Tuesday, January 22, 2013
We reported back in November that Vermont Law School was planning to make buyout offers to staff members in response to falling enrollment at the school which is part of a larger, national trend. Those buyouts have come to fruition according to a report in the Valley News. Ten staff members took the deal while two did not and have since been laid off. A spokesman for Vermont Law School said there is a similar buyout plan in the works for professors which will be sent out next month. The plan calls for those who are targeted to lose their salaries and instead either teach part-time or on a piecemeal, class-by-class basis. Those affected will be able to retain the title "professor" - a nice gesture under the circumstances though it will fill neither their wallets nor their gullets. Query whether the administration will target professors who are near retirement age and hence the most "expensive" members of the faculty or will it instead choose simply to not renew contract faculty and thus avoid the presumed hassle of declaring an economic exigency in order to lay off tenured faculty members.
Here are the details from the Valley News:
According to President Marc Mihaly, those [staff members] who took the buyout offers received severance packages based on the length of time they had worked at the school.
For the two who were laid off, Mihaly said, “we’ve sort of sweetened the sweet a pot a little” regarding payouts.
The downsizing comes as a result of fewer applications over the past three years, VLS officials said, a problem that exists for law schools nationwide as potential students, dissuaded by a lack of open law jobs, don’t bother to apply.

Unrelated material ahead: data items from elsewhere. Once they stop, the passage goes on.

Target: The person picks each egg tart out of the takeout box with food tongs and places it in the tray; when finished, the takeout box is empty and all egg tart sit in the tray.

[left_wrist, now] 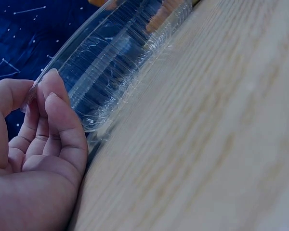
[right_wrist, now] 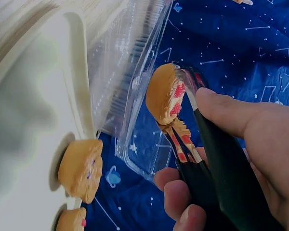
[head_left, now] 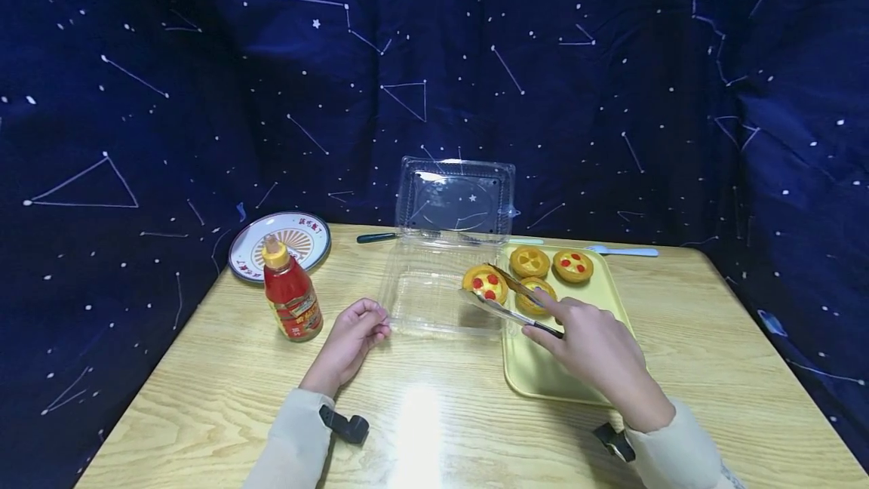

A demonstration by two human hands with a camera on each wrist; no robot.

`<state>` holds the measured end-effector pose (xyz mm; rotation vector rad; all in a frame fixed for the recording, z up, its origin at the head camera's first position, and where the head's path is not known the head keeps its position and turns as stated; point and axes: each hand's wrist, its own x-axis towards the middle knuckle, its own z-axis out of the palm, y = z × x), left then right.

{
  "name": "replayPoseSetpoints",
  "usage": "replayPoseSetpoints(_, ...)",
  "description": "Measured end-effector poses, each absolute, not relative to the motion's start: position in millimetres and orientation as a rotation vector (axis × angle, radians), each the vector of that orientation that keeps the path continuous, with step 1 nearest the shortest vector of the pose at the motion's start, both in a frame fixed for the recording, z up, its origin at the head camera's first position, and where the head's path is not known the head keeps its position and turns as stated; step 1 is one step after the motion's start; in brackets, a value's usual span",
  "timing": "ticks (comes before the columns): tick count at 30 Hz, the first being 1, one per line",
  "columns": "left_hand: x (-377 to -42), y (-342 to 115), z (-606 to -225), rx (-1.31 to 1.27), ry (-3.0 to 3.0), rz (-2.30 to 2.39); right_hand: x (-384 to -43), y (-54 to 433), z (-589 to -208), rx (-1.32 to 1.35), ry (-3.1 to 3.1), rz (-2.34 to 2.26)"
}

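A hinged clear plastic container [head_left: 417, 315] lies with its lid [head_left: 455, 198] raised at the back. My left hand [head_left: 353, 339] pinches the rim at its near left corner; the left wrist view shows thumb and fingers on that edge [left_wrist: 31, 94]. Black-handled tongs [right_wrist: 231, 168] are in my right hand [head_left: 600, 345]. Between their tips is an egg tart [head_left: 485, 284] with red pieces on top, held above the container's right side. Seen from the right wrist, the tart [right_wrist: 160, 94] is tilted on its side and off the tray.
Right of the container lies a pale yellow tray [head_left: 543, 372] with three more tarts [head_left: 529, 262]. A red sauce bottle [head_left: 295, 304] stands at left before a patterned plate [head_left: 246, 251]. Behind are a dark-handled utensil [head_left: 376, 238] and a light blue fork [head_left: 631, 251].
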<state>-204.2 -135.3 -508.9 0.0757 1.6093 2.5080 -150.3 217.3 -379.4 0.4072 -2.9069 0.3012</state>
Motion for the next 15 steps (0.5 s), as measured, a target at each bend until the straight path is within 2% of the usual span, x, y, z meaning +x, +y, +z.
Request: replayPoseSetpoints(15,-202,-135,-508,0.077,1.636,2.482,-132,261,-369,0.305,-2.884,0.285)
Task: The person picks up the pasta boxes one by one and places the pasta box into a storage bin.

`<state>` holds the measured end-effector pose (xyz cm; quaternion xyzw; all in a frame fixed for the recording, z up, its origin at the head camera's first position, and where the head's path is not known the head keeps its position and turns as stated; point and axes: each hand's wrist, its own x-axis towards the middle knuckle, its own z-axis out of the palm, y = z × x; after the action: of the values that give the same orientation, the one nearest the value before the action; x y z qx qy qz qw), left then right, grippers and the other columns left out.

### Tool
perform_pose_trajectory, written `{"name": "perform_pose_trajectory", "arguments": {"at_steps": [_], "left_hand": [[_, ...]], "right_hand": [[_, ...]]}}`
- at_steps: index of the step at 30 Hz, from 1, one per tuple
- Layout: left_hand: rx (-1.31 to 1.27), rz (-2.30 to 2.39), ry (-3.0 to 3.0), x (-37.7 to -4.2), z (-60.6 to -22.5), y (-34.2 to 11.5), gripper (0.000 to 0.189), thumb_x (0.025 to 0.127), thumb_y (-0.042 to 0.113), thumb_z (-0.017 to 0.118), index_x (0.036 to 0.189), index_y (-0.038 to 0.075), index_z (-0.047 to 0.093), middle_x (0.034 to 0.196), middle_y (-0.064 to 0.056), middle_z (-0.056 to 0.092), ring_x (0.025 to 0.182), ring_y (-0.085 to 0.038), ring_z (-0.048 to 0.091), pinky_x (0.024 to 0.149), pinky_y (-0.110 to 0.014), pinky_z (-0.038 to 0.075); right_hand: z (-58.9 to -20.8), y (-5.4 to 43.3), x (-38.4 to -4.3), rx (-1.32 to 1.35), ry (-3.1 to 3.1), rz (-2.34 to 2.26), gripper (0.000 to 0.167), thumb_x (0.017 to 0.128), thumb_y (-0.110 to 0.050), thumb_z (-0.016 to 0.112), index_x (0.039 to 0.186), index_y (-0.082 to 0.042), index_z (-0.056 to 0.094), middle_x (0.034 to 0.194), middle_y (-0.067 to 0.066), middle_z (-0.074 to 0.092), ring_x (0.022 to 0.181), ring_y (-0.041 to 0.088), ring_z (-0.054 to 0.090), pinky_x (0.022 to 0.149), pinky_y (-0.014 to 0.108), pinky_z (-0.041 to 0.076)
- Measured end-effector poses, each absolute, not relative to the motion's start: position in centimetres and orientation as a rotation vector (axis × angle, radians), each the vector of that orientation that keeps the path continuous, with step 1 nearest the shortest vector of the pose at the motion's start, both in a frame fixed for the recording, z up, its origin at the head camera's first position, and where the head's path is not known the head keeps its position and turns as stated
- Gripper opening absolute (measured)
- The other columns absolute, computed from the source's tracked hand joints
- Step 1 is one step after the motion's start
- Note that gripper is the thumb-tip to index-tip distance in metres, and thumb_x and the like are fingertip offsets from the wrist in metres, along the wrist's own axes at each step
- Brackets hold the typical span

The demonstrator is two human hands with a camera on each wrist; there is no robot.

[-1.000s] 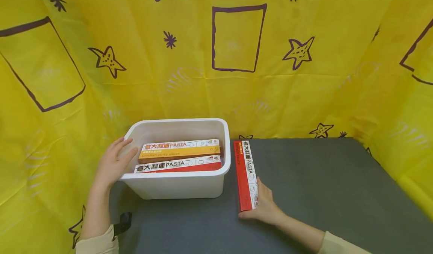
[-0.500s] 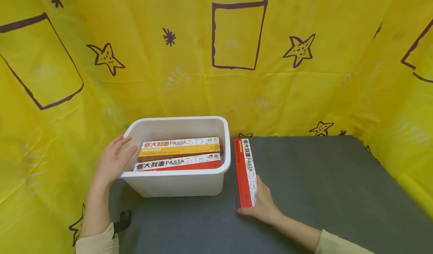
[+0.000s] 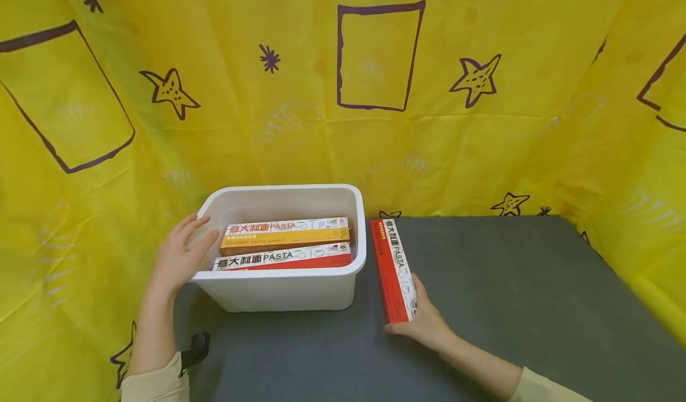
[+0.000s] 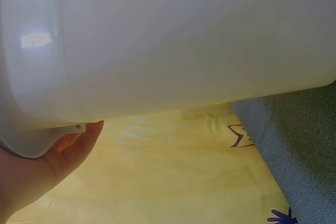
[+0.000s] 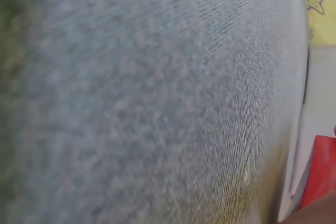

Westberg said that about 200 students are set to graduate with juris doctor degrees this spring. She said the school is predicting between 150 and 170 students to enroll this coming fall.
“Essentially, law schools across the country have to figure out how legal education is changing, and how to deal with fewer applicants,” Westberg said.
Although the school’s faculty members haven’t been affected yet, Mihaly said that a similar buyout program is in the planning stages for professors.
That plan would have professors retain their titles, but no longer be salaried, instead working on a part-time or class-to-class basis.
“It’s really not a separation, as much as a change in status,” Mihaly said.
Those offers will be sent to faculty members in early February, he said. He was unsure of the amount of full-time positions that would need to be excised, saying that depended on next year’s total enrollment.
“We just don’t know where we’re at yet,” he said. “We’ll know more mid-year.”
Hat tip to ATL.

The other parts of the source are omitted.